- Required action: Using the data below, repeat all of it precisely.
[[ Supplied information, beginning ]]
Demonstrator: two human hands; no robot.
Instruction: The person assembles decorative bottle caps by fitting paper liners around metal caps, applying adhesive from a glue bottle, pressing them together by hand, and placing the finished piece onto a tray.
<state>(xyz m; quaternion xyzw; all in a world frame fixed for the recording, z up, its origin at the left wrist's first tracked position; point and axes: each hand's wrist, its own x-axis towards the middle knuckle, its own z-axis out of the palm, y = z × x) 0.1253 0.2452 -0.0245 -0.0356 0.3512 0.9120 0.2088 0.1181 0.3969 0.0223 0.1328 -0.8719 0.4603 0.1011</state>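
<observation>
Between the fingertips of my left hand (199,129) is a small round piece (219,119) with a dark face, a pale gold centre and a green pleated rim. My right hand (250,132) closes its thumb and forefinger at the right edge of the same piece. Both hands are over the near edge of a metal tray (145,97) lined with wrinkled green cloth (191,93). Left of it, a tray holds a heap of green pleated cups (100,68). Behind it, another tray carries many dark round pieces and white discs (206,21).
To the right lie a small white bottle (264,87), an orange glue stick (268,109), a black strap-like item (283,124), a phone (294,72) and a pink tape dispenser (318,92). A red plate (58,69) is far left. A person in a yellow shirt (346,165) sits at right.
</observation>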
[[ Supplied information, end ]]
- Response below:
Demonstrator: two human hands; no robot.
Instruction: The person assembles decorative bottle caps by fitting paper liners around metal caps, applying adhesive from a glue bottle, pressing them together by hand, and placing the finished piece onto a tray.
<state>(xyz m; quaternion xyzw; all in a world frame fixed for the recording, z up, its origin at the left wrist's first tracked position; point and axes: each hand's wrist, its own x-axis towards the middle knuckle, its own z-axis out of the palm, y = z × x) 0.1253 0.2452 -0.0245 -0.0356 0.3512 0.9120 0.2088 0.1181 0.3969 0.0223 0.1328 -0.8719 0.4603 0.1011</state>
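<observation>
Between the fingertips of my left hand (199,129) is a small round piece (219,119) with a dark face, a pale gold centre and a green pleated rim. My right hand (250,132) closes its thumb and forefinger at the right edge of the same piece. Both hands are over the near edge of a metal tray (145,97) lined with wrinkled green cloth (191,93). Left of it, a tray holds a heap of green pleated cups (100,68). Behind it, another tray carries many dark round pieces and white discs (206,21).
To the right lie a small white bottle (264,87), an orange glue stick (268,109), a black strap-like item (283,124), a phone (294,72) and a pink tape dispenser (318,92). A red plate (58,69) is far left. A person in a yellow shirt (346,165) sits at right.
</observation>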

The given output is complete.